Exercise prompt.
Given the records below, would you repeat exactly the lines that begin at the one containing "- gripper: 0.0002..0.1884" and end at the one containing "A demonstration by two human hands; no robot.", inclusive?
>>
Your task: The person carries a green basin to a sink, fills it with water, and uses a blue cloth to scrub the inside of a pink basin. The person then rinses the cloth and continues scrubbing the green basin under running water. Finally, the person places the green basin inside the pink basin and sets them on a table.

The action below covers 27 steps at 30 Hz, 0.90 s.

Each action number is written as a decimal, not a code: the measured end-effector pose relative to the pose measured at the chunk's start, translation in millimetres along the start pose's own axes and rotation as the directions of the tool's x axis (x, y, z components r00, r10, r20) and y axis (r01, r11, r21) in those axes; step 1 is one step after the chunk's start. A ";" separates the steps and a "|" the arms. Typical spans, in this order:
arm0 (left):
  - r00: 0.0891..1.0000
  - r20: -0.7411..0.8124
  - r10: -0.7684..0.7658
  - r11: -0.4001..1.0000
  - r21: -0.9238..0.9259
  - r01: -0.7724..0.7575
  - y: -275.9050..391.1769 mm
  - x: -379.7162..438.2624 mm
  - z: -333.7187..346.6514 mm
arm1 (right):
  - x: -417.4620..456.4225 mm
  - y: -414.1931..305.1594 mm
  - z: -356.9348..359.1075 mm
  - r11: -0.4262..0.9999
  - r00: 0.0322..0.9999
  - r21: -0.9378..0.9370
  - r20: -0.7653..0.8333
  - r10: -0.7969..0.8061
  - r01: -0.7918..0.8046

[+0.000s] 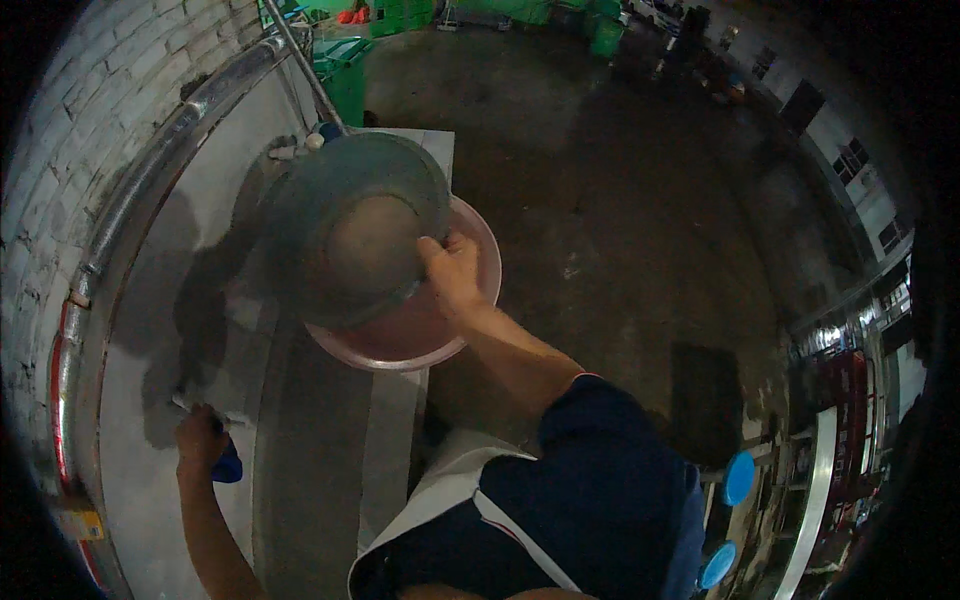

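Observation:
My right hand grips the near right rim of a round grey-green basin, thumb on the inner side. That basin is tilted, and its inside faces me. Partly beneath it sits a pink basin, with its rim showing along the near and right sides. At the lower left, my left hand has its fingers curled about a small wall fitting, perhaps a tap, whose detail is too dark to make out. A blue object hangs just below that hand.
A long sink-like trough runs along the left wall, under the basins. A silvery wrapped pipe follows the brick wall. Farther off stands a green wheeled bin. Blue round stool seats are at the lower right.

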<state>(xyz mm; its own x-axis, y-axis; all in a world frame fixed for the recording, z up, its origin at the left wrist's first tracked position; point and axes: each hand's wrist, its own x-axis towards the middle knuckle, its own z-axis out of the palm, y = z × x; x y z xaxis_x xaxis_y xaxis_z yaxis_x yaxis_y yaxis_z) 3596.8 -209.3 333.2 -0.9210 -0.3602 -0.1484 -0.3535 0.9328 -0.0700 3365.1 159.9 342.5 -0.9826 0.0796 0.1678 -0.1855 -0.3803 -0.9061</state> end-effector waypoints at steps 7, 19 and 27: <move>0.992 0.075 0.103 0.992 0.060 -0.107 -11.3 7.4 5.8 | 12.3 4.4 -53.6 0.763 0.917 -0.509 -0.188 0.353 -0.398; 0.980 -0.124 -0.158 0.890 -0.448 0.087 -10.5 -35.0 -14.0 | 28.7 53.9 -158.2 0.293 0.969 -0.929 -0.181 0.169 -0.225; 0.910 -0.320 -0.264 0.886 -0.452 0.098 -23.4 -72.5 -56.2 | -1.4 63.4 -140.1 0.635 0.632 -0.271 0.112 0.767 -0.723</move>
<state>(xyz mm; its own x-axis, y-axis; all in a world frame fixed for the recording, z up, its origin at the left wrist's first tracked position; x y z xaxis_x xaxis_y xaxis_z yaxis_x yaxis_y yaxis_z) 3662.7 -204.3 401.0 -0.7970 -0.5701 0.1994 -0.4777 0.7970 0.3697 3355.9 264.7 230.4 -0.7641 -0.3442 -0.5456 0.5950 -0.0491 -0.8022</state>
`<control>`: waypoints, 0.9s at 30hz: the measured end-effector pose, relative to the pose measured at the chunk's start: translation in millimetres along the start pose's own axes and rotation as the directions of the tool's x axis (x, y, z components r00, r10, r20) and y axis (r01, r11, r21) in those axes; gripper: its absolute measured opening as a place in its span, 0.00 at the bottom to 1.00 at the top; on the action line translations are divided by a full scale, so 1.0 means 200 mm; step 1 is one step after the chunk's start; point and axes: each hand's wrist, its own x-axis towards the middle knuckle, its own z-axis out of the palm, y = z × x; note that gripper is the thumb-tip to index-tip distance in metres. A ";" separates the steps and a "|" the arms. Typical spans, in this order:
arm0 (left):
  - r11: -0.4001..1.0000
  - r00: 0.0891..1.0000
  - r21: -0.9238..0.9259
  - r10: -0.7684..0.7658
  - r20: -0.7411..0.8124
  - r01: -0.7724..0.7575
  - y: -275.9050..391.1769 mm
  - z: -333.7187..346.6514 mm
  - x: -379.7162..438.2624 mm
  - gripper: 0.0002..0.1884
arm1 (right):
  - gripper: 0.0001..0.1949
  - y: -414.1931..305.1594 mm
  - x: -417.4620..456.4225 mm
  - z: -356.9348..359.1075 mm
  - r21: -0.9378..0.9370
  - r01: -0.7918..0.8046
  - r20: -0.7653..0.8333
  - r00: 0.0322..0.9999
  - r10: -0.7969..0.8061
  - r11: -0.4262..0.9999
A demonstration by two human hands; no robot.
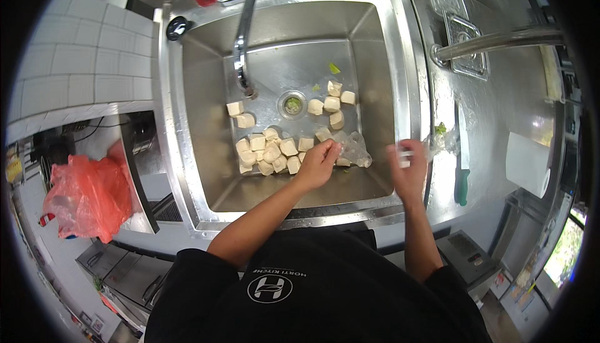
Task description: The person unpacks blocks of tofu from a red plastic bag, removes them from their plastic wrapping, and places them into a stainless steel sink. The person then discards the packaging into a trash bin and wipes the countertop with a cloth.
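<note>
In the head view, my left hand (321, 162) is closed on a clear plastic bag (354, 148) that hangs inside the steel sink (290, 193). Pale cubes that look like tofu (272, 152) are heaped along the near side of the basin, and one is partly hidden by the bag. Several more cubes (332, 104) lie apart, right of the drain (292, 105). My right hand (410, 174) is over the sink's right rim, blurred, fingers curled. Something whitish shows between its thumb and fingers, and I cannot tell whether it is held. Crumpled clear plastic (445, 144) lies just beyond that hand.
Overhanging the basin is a faucet spout (241, 48). On the right counter lie a green-handled knife (462, 155), blade away from me, a white paper roll (527, 165) and a metal lid (465, 45). Green scraps (334, 68) dot the basin. A red plastic bag (89, 197) is at left.
</note>
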 end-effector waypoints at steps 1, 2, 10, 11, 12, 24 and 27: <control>0.999 0.999 -0.006 -0.040 0.035 0.040 0.01 0.00 0.00 0.15 | 0.22 0.06 0.01 -0.08 -0.181 0.109 -0.228 0.962 -0.150 0.977; 0.987 0.997 -0.148 -0.065 -0.033 0.060 -0.01 -0.02 -0.01 0.14 | 0.29 0.08 0.01 -0.09 -0.304 0.072 -0.268 0.950 -0.158 0.950; 0.847 0.975 -0.531 -0.137 -0.176 0.023 0.01 -0.16 -0.12 0.14 | 0.23 0.41 0.19 -0.11 -0.415 0.178 -0.302 0.898 -0.320 0.892; 0.842 0.969 -0.539 -0.133 -0.208 0.000 0.03 -0.19 -0.17 0.14 | 0.08 0.42 0.21 -0.11 -0.391 0.256 -0.309 0.869 -0.388 0.884; 0.838 0.959 -0.544 -0.130 -0.250 -0.029 0.06 -0.18 -0.20 0.15 | 0.05 0.49 0.22 -0.11 -0.309 0.263 -0.336 0.869 -0.364 0.914; 0.847 0.969 -0.509 0.028 -0.247 -0.154 0.13 -0.26 -0.41 0.16 | 0.06 0.46 0.27 -0.04 -0.287 0.267 -0.501 0.777 -0.381 0.920; 0.826 0.932 -0.530 -0.013 -0.363 -0.195 0.12 -0.41 -0.61 0.13 | 0.04 0.41 0.19 -0.16 -0.292 0.178 -0.523 0.793 -0.313 0.940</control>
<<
Exercise result.
  - gripper: 0.0002..0.1884
arm1 (right):
  - gripper: 0.0001..0.1949
  - y: -414.1931..305.1594 mm
  - x: -417.4620..456.4225 mm
  - z: -356.9348..359.1075 mm
  - r21: -0.9378..0.9370
  - r01: -0.7918..0.8046
  - r20: -0.7653..0.8333
  - r00: 0.0322..0.9999
  - r10: -0.7969..0.8061
  - r11: -0.4262..0.9999
A demonstration by two human hands; no robot.

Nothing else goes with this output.